Columnar Store

In simple terms

A regular row-oriented database stores each row together: all columns of row 1, then all columns of row 2. This is great for fetching a complete record by primary key. An analytical query like “what is the average salary across 50 million employees?” only needs the salary column — but a row store fetches all columns of every row. A columnar store flips the layout: it stores all salaries together, then all departments, then all hire dates. The salary query reads only the salary column — far fewer cache lines and disk pages.

The Visual Map

graph TD
    subgraph RowLayout["Row-oriented storage"]
        R1["Page 1:\n[id=1, name=Alice, dept=Eng, salary=90000]\n[id=2, name=Bob,   dept=Sales, salary=75000]\n[id=3, name=Carol, dept=Eng,  salary=120000]"]
        R2["Query: AVG(salary)\nMust read all 3 columns per row\nto reach salary field"]
    end

    subgraph ColLayout["Column-oriented storage"]
        C1["id col:      [1, 2, 3, ...]"]
        C2["name col:    ['Alice','Bob','Carol',...]"]
        C3["dept col:    ['Eng','Sales','Eng',...]"]
        C4["salary col:  [90000, 75000, 120000, ...]"]
        C5["Query: AVG(salary)\nRead ONLY salary col — skip id/name/dept\nCompression: RLE, dictionary, bitpack\nSIMD: vectorised sum across array"]
    end

    RowLayout --> |"OLTP: row fetches"| RowLayout
    ColLayout --> |"OLAP: column scans"| ColLayout

More detail

Layout difference:

Row store	Columnar store
`[id=1, name='Alice', salary=90000]`	salary column: `[90000, 75000, 120000, ...]`
`[id=2, name='Bob', salary=75000]`	name column: `['Alice', 'Bob', 'Carol', ...]`

For OLAP workloads (aggregations, scans, GROUP BY, window functions) that read many rows but few columns, columnar stores are 10–100× faster because:

Column projection — only the needed columns are read from disk; the rest are not accessed.
Compression — values in a column have similar types and often similar values: run-length encoding (RLE), dictionary encoding, and bitpacking achieve 5–20× compression, reducing I/O.
Vectorised execution — SIMD operates on arrays of same-type values. Columnar data maps directly to vector register operations — one instruction processes 8 or 16 int32 values simultaneously.
Late materialisation — filter operations work on column arrays and produce position bitmaps; the actual row data is only fetched for rows that pass all filters.
Zone maps / min-max indexes — each column chunk stores its min and max value. A query WHERE year = 2025 can skip all chunks where year_max < 2025 OR year_min > 2025 without reading the data.

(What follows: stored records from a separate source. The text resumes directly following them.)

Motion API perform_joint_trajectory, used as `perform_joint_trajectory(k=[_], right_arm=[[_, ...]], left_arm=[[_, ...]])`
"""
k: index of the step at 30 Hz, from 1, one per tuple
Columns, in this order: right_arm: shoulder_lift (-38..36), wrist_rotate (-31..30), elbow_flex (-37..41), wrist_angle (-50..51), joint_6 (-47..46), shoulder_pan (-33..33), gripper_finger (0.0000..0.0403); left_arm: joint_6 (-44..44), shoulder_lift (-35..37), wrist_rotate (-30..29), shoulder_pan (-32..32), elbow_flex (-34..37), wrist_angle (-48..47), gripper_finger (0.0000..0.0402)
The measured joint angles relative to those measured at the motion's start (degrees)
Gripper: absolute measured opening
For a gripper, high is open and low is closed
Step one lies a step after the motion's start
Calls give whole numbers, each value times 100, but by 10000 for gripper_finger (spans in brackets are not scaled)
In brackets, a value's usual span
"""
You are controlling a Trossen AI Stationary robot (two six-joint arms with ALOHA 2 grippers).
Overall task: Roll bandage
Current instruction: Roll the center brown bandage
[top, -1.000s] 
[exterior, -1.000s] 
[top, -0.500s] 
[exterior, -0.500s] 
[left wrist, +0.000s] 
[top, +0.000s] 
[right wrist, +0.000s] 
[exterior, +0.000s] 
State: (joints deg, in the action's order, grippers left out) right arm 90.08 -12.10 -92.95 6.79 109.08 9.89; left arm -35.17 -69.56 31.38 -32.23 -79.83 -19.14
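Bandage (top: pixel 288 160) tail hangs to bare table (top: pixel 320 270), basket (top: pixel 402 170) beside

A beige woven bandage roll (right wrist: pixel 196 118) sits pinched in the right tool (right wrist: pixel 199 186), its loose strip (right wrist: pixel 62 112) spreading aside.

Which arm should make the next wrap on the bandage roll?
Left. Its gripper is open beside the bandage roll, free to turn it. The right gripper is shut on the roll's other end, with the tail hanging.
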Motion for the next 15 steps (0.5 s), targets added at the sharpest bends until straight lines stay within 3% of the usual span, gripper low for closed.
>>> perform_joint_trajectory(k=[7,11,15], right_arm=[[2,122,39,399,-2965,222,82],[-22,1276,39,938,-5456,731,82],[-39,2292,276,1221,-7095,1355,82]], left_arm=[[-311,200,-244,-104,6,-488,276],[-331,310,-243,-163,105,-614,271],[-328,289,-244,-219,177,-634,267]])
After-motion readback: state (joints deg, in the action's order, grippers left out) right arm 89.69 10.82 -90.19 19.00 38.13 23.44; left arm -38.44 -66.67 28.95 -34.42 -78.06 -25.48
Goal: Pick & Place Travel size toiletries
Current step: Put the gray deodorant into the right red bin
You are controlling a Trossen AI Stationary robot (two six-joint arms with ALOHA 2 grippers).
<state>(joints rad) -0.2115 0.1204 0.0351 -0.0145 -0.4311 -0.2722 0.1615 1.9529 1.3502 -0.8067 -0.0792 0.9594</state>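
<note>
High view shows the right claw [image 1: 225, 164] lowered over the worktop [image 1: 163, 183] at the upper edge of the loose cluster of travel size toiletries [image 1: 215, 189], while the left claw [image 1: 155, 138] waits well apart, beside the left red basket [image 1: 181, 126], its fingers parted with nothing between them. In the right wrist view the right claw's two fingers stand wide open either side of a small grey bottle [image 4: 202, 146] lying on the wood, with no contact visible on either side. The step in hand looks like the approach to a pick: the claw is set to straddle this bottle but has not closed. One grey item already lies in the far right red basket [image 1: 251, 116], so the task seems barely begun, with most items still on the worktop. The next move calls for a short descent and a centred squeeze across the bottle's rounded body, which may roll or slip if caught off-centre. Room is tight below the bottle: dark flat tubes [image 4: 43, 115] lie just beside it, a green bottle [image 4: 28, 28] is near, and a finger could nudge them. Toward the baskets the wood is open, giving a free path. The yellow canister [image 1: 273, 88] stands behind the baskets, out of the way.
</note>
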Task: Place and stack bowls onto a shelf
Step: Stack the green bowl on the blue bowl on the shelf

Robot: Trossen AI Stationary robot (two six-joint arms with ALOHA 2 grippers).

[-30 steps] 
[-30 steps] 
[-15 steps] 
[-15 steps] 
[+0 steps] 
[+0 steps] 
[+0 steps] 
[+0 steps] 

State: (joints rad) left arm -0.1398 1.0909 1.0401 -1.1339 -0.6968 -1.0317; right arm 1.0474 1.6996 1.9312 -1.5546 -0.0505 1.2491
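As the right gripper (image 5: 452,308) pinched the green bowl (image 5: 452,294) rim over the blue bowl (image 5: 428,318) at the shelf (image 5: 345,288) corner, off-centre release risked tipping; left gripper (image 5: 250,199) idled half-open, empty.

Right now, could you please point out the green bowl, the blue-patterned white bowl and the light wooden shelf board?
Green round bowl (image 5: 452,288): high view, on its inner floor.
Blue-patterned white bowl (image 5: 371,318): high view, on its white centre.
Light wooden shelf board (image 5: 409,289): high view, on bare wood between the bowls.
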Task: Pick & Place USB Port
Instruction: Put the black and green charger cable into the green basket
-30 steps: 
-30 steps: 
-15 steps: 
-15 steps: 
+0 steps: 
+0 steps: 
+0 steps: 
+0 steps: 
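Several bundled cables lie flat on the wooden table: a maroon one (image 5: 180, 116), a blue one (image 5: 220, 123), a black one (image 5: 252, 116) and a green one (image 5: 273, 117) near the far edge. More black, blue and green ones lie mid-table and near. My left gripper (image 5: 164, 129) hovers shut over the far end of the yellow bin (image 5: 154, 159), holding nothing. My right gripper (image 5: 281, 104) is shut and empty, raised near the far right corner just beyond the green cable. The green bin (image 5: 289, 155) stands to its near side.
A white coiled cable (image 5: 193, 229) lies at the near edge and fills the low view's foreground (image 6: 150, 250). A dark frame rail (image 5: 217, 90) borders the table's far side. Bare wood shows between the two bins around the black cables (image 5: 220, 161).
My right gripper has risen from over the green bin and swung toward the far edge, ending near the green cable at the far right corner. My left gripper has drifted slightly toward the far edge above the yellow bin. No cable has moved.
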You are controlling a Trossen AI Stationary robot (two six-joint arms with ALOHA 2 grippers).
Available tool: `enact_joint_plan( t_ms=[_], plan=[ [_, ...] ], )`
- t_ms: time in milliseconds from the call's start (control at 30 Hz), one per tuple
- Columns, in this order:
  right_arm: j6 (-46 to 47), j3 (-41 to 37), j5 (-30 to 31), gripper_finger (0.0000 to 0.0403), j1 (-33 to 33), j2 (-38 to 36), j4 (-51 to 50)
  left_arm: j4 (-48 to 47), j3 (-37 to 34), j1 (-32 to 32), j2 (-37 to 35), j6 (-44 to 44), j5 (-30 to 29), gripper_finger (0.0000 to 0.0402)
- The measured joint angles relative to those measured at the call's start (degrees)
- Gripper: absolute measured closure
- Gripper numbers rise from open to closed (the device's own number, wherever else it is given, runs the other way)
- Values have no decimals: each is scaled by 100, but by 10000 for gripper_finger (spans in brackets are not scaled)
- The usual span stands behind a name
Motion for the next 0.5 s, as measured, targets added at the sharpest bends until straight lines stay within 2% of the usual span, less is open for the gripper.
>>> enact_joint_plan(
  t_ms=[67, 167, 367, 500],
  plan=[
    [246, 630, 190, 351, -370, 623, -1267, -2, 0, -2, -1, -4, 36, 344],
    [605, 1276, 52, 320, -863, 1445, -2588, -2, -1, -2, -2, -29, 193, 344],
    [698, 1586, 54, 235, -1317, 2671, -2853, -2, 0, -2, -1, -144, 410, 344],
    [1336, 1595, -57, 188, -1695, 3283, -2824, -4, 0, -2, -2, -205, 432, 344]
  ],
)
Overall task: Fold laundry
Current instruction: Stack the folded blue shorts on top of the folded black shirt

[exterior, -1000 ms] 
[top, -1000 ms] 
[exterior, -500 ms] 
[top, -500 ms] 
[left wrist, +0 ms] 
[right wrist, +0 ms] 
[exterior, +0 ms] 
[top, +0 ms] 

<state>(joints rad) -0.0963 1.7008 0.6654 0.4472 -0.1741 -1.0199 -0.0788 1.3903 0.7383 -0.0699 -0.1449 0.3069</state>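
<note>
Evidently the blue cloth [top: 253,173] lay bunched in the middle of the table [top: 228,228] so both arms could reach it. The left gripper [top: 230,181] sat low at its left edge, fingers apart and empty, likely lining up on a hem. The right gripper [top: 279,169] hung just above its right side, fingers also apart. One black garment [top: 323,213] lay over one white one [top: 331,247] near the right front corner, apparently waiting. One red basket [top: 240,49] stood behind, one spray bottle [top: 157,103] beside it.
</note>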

OLTP vs. OLAP: Row stores (PostgreSQL, MySQL) excel at OLTP — frequent small point reads and writes (“get order #12345”). Columnar stores excel at OLAP — large analytical scans (“revenue by region last quarter”). The write path of a columnar store is typically slower: inserting one row requires appending to every column file. Modern systems use a delta buffer (in-memory row store) for recent writes, merging into column files in the background.

Major columnar systems:

System	Type	Notes
DuckDB	In-process	Zero-config, embedded in Python/R notebooks
ClickHouse	Server	Extreme write + read throughput
Redshift	Cloud DW	AWS-managed, separation of storage/compute
BigQuery	Cloud DW	Serverless, billed per bytes scanned
Snowflake	Cloud DW	Multi-cloud, virtual warehouses
Apache Parquet	File format	Column-oriented file used in data lakes

Parquet is the column-oriented file format used in data lakes. Apache Spark, Apache Iceberg, Delta Lake, and Hudi all use Parquet as their default storage format. The query engine reads only the needed columns from each row group (128 MB chunk) and uses statistics to skip entire row groups whose min/max don’t match the query filter.

Under the Hood

Simulating columnar vs. row-oriented scan in Python:

#!/usr/bin/env python3
"""Row vs. columnar layout: scan only salary column across 1M records."""
import time, array, random

N = 1_000_000

# Row-oriented: interleaved columns (id:int, dept:int, salary:int, age:int)
COLS = 4  # columns per row
row_data = array.array('i', [0] * (N * COLS))
for i in range(N):
    base = i * COLS
    row_data[base + 0] = i               # id
    row_data[base + 1] = i % 10          # dept (0..9)
    row_data[base + 2] = 50000 + (i % 100000)  # salary
    row_data[base + 3] = 20 + (i % 50)  # age

# Column-oriented: each column is a separate contiguous array
id_col   = array.array('i', range(N))
dept_col = array.array('i', [i % 10 for i in range(N)])
sal_col  = array.array('i', [50000 + (i % 100000) for i in range(N)])
age_col  = array.array('i', [20 + (i % 50) for i in range(N)])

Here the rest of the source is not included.